▸ **BRIEF**:
The line with "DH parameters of", the line with "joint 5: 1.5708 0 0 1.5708", and all lines between them in the material below: return these exactly, and no others.

+---+

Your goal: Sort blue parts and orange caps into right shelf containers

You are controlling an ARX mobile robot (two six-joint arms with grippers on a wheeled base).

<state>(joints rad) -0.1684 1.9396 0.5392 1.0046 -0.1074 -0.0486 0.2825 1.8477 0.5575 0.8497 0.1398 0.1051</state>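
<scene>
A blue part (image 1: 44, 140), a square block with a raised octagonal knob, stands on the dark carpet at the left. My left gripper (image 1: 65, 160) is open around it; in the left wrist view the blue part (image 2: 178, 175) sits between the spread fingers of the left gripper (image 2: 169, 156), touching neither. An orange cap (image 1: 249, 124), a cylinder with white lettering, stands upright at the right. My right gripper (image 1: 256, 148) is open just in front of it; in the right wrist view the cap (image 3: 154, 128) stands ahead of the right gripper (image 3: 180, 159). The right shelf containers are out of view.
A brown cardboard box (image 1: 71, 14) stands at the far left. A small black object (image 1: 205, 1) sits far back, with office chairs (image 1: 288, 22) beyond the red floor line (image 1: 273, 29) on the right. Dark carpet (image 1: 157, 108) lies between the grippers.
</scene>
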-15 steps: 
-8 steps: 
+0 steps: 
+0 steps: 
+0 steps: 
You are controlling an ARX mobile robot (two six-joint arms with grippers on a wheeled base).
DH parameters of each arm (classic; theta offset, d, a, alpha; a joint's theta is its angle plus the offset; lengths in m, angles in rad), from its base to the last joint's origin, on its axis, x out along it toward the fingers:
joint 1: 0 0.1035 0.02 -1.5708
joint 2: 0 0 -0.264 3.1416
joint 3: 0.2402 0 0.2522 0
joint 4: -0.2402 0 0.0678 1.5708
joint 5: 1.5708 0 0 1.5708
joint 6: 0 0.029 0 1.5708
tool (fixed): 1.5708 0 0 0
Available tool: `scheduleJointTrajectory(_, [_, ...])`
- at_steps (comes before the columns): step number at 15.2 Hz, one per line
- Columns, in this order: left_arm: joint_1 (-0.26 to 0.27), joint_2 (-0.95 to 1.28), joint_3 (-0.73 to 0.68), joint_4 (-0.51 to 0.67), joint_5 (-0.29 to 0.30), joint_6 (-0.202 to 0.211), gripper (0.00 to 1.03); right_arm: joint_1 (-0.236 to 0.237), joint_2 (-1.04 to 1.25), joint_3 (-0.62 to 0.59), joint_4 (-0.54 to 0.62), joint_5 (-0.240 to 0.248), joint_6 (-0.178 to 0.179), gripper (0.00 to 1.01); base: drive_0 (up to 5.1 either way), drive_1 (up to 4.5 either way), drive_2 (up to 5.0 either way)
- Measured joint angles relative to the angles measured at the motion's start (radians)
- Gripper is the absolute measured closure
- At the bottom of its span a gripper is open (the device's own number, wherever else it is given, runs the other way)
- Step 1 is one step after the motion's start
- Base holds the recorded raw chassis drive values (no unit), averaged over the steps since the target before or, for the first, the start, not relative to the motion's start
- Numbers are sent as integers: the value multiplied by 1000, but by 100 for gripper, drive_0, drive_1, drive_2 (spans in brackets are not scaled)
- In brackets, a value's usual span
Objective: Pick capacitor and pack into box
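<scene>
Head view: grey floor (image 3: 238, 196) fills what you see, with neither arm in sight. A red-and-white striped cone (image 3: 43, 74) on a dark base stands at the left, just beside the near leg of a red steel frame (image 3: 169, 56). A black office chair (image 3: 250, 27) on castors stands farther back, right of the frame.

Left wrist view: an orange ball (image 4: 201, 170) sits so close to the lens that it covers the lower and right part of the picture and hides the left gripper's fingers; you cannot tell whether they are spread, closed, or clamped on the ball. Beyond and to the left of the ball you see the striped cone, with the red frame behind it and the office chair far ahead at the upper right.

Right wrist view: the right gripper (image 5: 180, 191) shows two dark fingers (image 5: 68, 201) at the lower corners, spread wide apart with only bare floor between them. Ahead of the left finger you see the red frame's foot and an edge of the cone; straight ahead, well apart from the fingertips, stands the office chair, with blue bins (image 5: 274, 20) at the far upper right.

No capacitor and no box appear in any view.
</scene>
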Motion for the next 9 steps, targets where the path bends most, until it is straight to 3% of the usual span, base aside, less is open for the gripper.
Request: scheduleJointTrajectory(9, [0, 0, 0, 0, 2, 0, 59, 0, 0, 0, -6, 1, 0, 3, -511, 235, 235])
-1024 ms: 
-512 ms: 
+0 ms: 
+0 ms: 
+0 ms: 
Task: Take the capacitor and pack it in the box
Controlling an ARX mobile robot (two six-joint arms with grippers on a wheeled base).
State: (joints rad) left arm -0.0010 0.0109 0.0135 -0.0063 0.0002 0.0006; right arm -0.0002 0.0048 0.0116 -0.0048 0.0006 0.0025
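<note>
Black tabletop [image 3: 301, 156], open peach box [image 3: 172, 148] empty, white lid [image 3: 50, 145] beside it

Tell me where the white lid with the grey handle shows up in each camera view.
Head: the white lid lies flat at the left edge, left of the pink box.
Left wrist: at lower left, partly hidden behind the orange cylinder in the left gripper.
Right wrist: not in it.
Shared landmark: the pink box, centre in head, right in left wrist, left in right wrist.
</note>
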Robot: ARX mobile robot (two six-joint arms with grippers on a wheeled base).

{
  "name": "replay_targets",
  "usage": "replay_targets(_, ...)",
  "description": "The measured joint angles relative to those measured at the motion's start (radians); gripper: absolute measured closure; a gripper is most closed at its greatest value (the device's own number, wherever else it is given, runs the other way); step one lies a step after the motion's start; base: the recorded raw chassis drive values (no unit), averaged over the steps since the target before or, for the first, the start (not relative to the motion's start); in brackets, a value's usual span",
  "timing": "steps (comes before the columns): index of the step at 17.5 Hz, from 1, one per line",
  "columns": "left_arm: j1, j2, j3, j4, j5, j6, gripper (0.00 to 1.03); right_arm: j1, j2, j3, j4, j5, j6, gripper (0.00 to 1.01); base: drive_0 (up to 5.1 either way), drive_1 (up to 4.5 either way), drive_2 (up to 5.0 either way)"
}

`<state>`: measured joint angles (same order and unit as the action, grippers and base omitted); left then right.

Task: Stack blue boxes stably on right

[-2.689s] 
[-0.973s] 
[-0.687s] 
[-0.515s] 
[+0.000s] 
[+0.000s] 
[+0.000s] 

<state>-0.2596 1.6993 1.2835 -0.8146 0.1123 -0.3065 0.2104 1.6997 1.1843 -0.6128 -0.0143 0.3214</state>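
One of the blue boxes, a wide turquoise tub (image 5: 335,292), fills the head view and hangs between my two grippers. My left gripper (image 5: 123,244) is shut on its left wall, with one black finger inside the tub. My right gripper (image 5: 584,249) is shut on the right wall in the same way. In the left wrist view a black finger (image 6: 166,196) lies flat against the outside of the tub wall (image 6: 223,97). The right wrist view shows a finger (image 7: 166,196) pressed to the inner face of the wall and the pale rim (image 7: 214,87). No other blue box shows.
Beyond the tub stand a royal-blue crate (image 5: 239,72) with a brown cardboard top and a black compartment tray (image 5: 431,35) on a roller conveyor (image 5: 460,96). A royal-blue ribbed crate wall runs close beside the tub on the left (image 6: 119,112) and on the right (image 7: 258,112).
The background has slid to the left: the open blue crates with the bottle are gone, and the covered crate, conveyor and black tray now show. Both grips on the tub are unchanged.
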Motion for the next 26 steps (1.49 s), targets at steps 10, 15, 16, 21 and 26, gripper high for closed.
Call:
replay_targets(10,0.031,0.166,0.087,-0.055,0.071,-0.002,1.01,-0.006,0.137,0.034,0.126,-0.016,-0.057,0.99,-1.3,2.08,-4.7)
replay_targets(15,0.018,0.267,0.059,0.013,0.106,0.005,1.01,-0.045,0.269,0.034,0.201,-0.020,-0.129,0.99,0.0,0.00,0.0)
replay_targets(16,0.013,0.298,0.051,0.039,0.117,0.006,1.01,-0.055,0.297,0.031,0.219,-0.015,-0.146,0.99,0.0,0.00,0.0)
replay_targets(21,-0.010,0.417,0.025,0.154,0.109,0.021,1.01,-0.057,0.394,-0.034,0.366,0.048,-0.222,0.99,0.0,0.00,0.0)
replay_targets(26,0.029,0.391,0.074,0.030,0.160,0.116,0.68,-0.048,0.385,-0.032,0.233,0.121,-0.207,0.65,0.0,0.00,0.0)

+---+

▸ **OUTPUT BELOW**:
DH parameters of each arm (classic; theta offset, d, a, alpha; a joint's theta is its angle plus the offset; lengths in m, angles in rad), from its base to the last joint's origin, on its axis, x out along it toward the fingers:
joint 1: 0 0.1035 0.02 -1.5708
joint 2: 0 0 -0.264 3.1416
joint 3: 0.2402 0 0.2522 0
joint 4: -0.2402 0 0.0678 1.5708
joint 5: 1.5708 0 0 1.5708

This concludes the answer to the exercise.